Now Apple didn’t push for Flash to be replaced because of some personal vendetta against Adobe, it was simply because HTML5 offered a better browsing experience. Especially when it came to mobile devices. With HTML5, there are no plugins to install, it doesn’t require as much processing power, and it consumes less power. But perhaps the biggest benefit is that HTML5 is open source. So Apple can directly contribute to its development, without relying on Adobe to fix security holes or optimization issues. But Adobe wasn’t going to let Flash go down without a fight. They immediately began criticizing Apple’s devices, saying they can’t access “the full web” because 75% of videos online are in flash. But Apple pushed back, asserting that most video contents were available in other formats or as iOS apps. And while that was true when it came to the iPhone, many iPad users browsed the internet with Safari, rather than downloading individual apps. This made its lack of flash support more visible than on iPhone since users would see holes in websites where flash content should be. Steve Jobs was actually asked about this issue directly during the All Things Digital conference. So while Jobs was right in saying lots of flash content was being updated to HTML5 and therefore become visible on iPads, he avoided answering the question of entire flash-based websites not even being accessible. It sounded like a really big flaw in the iPad at the time, and competitors like Samsung used it to their advantage when promoting their own tablets.

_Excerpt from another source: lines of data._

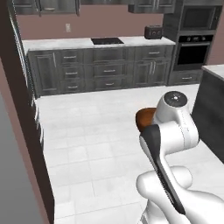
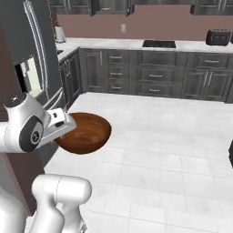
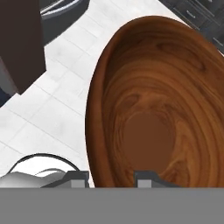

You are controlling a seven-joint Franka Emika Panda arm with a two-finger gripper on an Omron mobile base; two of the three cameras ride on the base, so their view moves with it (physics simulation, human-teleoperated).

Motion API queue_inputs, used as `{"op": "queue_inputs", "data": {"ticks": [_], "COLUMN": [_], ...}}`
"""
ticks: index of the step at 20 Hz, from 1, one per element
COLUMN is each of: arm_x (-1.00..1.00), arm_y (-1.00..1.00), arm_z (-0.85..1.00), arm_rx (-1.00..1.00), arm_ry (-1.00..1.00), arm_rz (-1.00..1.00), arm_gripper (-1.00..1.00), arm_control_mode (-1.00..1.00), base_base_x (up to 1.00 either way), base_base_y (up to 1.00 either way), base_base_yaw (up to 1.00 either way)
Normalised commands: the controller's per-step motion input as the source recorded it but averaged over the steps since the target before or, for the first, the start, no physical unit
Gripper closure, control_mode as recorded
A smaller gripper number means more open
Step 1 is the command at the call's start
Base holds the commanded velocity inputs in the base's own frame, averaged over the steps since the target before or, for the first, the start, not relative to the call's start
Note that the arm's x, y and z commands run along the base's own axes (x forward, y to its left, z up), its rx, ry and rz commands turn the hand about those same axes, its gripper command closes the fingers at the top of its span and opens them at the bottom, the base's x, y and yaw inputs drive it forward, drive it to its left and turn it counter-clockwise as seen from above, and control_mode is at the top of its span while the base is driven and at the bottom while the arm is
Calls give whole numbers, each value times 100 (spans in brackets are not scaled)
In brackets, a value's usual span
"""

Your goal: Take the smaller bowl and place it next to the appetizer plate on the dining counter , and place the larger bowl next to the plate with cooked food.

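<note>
White tiled floor (image 2: 159, 136), larger bowl (image 2: 84, 133) upright, mouth upward, end effector (image 3: 111, 178) clamping rim

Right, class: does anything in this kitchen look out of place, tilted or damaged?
One thing: the larger bowl is off any counter, held in the air over the floor tiles by the gripper, which pinches its rim. It looks intact and empty. Nothing appears spilled.

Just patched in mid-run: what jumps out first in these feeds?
The larger bowl, glossy reddish-brown, hangs in the air over the white tiled floor, clamped by its rim in the gripper; the hand view looks straight into its wood-grained hollow. Behind it runs the dark grey cabinet wall with cooktop and toaster.
</note>
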Motion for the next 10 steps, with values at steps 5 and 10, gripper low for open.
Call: {"op": "queue_inputs", "data": {"ticks": [5,10], "arm_x": [0,0], "arm_y": [0,0], "arm_z": [0,0], "arm_rx": [0,0], "arm_ry": [0,0], "arm_rz": [0,0], "arm_gripper": [100,100], "arm_control_mode": [100,100], "base_base_x": [-54,-39], "base_base_y": [-100,-100], "base_base_yaw": [0,0]}}
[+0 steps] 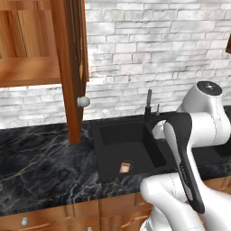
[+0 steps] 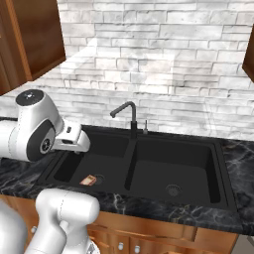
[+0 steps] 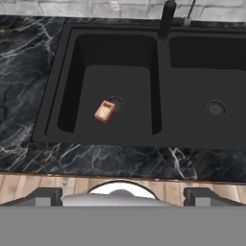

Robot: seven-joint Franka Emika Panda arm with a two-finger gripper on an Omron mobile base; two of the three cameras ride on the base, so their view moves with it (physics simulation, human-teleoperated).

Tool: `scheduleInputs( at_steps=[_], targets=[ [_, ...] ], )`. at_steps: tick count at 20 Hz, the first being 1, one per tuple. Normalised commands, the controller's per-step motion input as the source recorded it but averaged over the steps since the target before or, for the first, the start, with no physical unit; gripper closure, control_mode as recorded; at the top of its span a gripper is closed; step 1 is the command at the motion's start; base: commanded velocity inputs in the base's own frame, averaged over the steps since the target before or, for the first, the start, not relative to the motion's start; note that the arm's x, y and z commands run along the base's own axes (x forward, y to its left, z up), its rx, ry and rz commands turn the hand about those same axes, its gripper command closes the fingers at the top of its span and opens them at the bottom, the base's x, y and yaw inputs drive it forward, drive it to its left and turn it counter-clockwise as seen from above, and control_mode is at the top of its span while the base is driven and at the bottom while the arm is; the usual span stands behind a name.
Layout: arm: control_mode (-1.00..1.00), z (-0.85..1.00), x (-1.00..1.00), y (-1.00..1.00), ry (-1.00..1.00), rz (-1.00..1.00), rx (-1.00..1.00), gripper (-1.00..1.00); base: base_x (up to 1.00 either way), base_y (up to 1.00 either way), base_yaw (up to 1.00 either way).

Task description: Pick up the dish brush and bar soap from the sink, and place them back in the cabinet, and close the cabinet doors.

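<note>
Because the cabinet door (image 1: 72, 67) hangs open over the surface (image 1: 40, 167), the left base view shows the wooden shelf (image 1: 27, 70) ready to receive things, while the bar soap (image 1: 125, 167) lies on the floor of the sink (image 1: 108, 131). From the right base view, the soap sits just beside the left basin's drain (image 2: 99, 177), near the faucet (image 2: 126, 114). In the hand view, the fingers (image 3: 48, 196) stand wide apart, empty, well above the soap; the dish brush cannot be made out against the black basin.

cabinet (image 1: 27, 67) cropped, faucet (image 3: 166, 17) perhaps cropped
</note>
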Motion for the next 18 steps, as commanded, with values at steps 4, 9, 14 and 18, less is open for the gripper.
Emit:
scheduleInputs(
  at_steps=[4, 9, 14, 18],
  targets=[
    [-1.0, -0.22, 0.17, 0.18, 0.0, 0.0, 0.0, -1.0, 0.0, 0.0, 0.0],
    [-1.0, -0.18, 0.18, 0.21, 0.0, 0.0, 0.0, -1.0, 0.0, 0.0, 0.0],
    [-1.0, -0.09, 0.28, 0.18, 0.02, -0.02, 0.0, -1.0, 0.0, 0.0, 0.0],
    [-1.0, -0.01, 0.31, 0.06, 0.03, -0.05, 0.01, -1.0, 0.0, 0.0, 0.0]
  ],
)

While Adobe used it as an opportunity to create as much bad press for Apple as possible. They regularly attacked Apple by claiming their decision to not support Flash was anti-competitive and potentially illegal. That Apple was protecting the App Store by preventing content from being delivered through Flash, and that Apple preferred closed systems, unlike Flash which is open. But in reality, the opposite was true. Flash was wholly owned by Adobe, who had control over every change made to the product. While HTML5, the technology Apple was encouraging developers to adopt, was literally open source. Anyone could contribute to it, make changes, or add features. Adobe never filed a lawsuit against Apple, but their accusations were strong enough that Steve Jobs was forced to publicly respond. He wrote a letter called “Thoughts on Flash” where he thoroughly outlined why Apple decided not to support the product on iOS. He wrote, “Flash was designed for PCs using mice, not for touch screens using fingers. For example, many Flash websites rely on “rollovers”, which pop up menus or other elements when the mouse arrow hovers over a specific spot.
And while Jobs managed to predict the future with stunning accuracy, that letter didn’t include all the reasons why Apple ditched Flash. Six years later, it was revealed in a series of tweets from Bob Burrough, who used to be a software development manager at Apple, that the technical issues with Flash were only one part of the equation. The other had everything to do with their CEO Shantanu Narayen. According to Burrough, Apple’s stated reasons for not supporting Flash were poor UI and excessive power consumption. However, Steve Jobs explained to the team at Apple that the main reason was that Shantanu Narayen would not take his phone calls. He conceded that fixing bugs in the software were mere engineering problems. However, without an open dialogue with Adobe, he couldn’t count on them to do it.
But despite all of the drama surrounding the lack of Flash support on the iPad, it didn’t seem to stop customers from buying it. The iPad continued to dominate the tablet market and the issue became less and less relevant as websites started transitioning away from Flash, to HTML5. Just as Jobs predicted.
Eventually, Adobe faced the music and announced in 2017 that they’d stop supporting Flash in 2020. Which they did on December 31, and they blocked Flash content from running completely on January 12, 2021.
So that is how Apple helped kill Flash.